Kiev negou ontem ter sido alvo de pressão do Ocidente para que negoceie com o Kremlin, após o Washington Post avançar que a Casa Branca estaria a insistir nisso. Talvez porque se antevê que Joe Biden possa perder controlo do Congresso nestas eleições intercalares (ver texto ao lado) e muitos republicanos são menos entusiásticos quanto ao apoio financeiro e militar à Ucrânia. Ou então porque as forças russas parecem sob mais pressão que nunca – algo que poderá mudar à medida que mais recrutas apanhados na mobilização militar parcial cheguem à linha de frente, após o expectável congelamento das ofensivas devido ao inverno – e isso poderia fazer com que o Kremlin negociasse numa posição de desvantagem.
Ainda assim, no que toca ao Governo ucraniano, o ponto de partida para quaisquer negociações continua a ser a retirada das tropas russas de todo seu território, garantiu Mykhailo Podalyak, conselheiro de Volodymyr Zelensky. Incluindo áreas que a Rússia ocupou desde 2014, como a Crimeia.
Uma retirada russa daqui é tão improvável que a posição de Kiev é lida como uma recusa em negociar. “Putin está pronto? Obviamente que não”, declarou Podalyak à rádio Svoboda. “Falaremos com o próximo líder”, continuou, explicando que uma trégua permitiria ao regime russo tempo para rearmar, reabastecer-se dos mísseis de longo alcance que lhe começam a escassear, modernizar as suas forças, invadir de novo. E resultando no “mesmo ultimato”.

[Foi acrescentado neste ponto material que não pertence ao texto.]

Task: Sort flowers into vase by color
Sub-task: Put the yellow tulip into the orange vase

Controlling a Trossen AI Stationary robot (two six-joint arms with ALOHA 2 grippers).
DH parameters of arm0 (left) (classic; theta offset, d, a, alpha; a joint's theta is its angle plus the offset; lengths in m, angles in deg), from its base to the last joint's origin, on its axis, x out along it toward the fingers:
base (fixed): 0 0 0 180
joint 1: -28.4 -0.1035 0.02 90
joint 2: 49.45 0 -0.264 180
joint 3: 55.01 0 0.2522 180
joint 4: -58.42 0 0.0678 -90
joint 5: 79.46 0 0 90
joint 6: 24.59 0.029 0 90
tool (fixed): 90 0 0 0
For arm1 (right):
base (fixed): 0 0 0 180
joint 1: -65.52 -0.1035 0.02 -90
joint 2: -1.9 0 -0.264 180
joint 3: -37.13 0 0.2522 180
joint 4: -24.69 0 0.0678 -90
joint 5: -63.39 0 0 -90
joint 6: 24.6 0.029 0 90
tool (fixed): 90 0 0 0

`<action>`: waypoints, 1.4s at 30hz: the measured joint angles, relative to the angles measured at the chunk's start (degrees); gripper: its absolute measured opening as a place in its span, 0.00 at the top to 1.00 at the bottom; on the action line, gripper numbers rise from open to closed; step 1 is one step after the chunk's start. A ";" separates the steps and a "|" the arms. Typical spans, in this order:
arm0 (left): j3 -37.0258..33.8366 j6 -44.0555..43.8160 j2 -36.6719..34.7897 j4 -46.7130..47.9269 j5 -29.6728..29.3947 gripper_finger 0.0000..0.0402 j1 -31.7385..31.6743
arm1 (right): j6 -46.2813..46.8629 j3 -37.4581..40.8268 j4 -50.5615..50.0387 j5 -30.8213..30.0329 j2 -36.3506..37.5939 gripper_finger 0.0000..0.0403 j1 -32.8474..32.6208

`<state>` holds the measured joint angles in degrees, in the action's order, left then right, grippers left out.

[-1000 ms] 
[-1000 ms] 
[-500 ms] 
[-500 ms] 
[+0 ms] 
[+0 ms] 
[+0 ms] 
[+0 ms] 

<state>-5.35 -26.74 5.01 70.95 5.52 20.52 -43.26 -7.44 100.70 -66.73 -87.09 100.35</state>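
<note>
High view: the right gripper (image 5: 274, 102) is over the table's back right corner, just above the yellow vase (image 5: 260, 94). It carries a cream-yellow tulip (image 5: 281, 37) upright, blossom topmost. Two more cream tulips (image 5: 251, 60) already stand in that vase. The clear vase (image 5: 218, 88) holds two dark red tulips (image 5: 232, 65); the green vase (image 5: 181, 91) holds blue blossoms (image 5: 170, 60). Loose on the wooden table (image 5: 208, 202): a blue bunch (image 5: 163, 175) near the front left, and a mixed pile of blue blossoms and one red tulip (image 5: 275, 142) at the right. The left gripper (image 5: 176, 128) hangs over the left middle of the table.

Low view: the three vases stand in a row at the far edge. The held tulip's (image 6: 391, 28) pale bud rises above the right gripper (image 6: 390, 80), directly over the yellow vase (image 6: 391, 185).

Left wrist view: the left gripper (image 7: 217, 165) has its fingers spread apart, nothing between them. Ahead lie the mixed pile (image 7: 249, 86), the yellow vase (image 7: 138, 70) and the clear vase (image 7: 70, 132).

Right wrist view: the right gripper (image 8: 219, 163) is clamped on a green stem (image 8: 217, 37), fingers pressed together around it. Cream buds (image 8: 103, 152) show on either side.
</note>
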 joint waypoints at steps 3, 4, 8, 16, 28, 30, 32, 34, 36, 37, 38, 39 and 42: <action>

“Ninguém está a forçar a Ucrânia a entrar numa negociação que não seria proveitosa, ou melhor, a aceitar o ultimato da Rússia”, assegurou o conselheiro de Zelensky. No entanto, começavam a chegar alguns sinais da preocupação de Washington, que esta terça-feira admitiu manter comunicações de alto nível com o Kremlin, garantindo que não foi discutido um eventual acordo de paz, tendo as conversações servido apenas para evitar uma escalada nuclear.
A questão é que, se a Ucrânia não puder contar com o entusiasmo dos seus aliados na NATO, arrisca perder as remessas de armamento que lhe permitiram travar a invasão. Por agora, essa torneira continua aberta, tendo Kiev ainda esta segunda-feira recebido uma remessa de defesas antiaéreas Nasam, enviadas pela Noruega e pelos Estados Unidos, enquanto os nossos vizinhos espanhóis enviaram mísseis Aspide, de fabrico italiano.
“Muito obrigado”, agradeceu o ministro da Defesa ucraniano, Oleksii Reznikov, no Twitter. “Estas armas irão reforçar significativamente o exército ucraniano e tornar os nossos céus mais seguros”, garantiu.
Já as forças russas têm-se dedicado a fortificar o território conquistado, numa transição de operações ofensivas para defensivas, mostrando como a situação se inverteu desde fevereiro. Duas fábricas em Mariupol, ocupadas após uma das mais ferozes batalhas desta guerra, têm sido usadas para produção de obstáculos, revelou o ministério da Defesa britânico, na terça-feira. Fabricam sobretudo os chamados “dentes de dragão”, triângulos de betão feitos para travar tanques e veículos militares.
Estes dentes de dragão, em conjunto com arame farpado, surgem cada vez mais nos arredores de Mariupol, mas também em Zaporíjia e Kherson. “Esta atividade sugere que a Rússia está a fazer um esforço significativo para preparar defesas em profundidade atrás da sua atual linha da frente”, explicou o ministério da Defesa britânico. Algo que “provavelmente atrasará quaisquer avanços rápidos ucranianos”, alertava.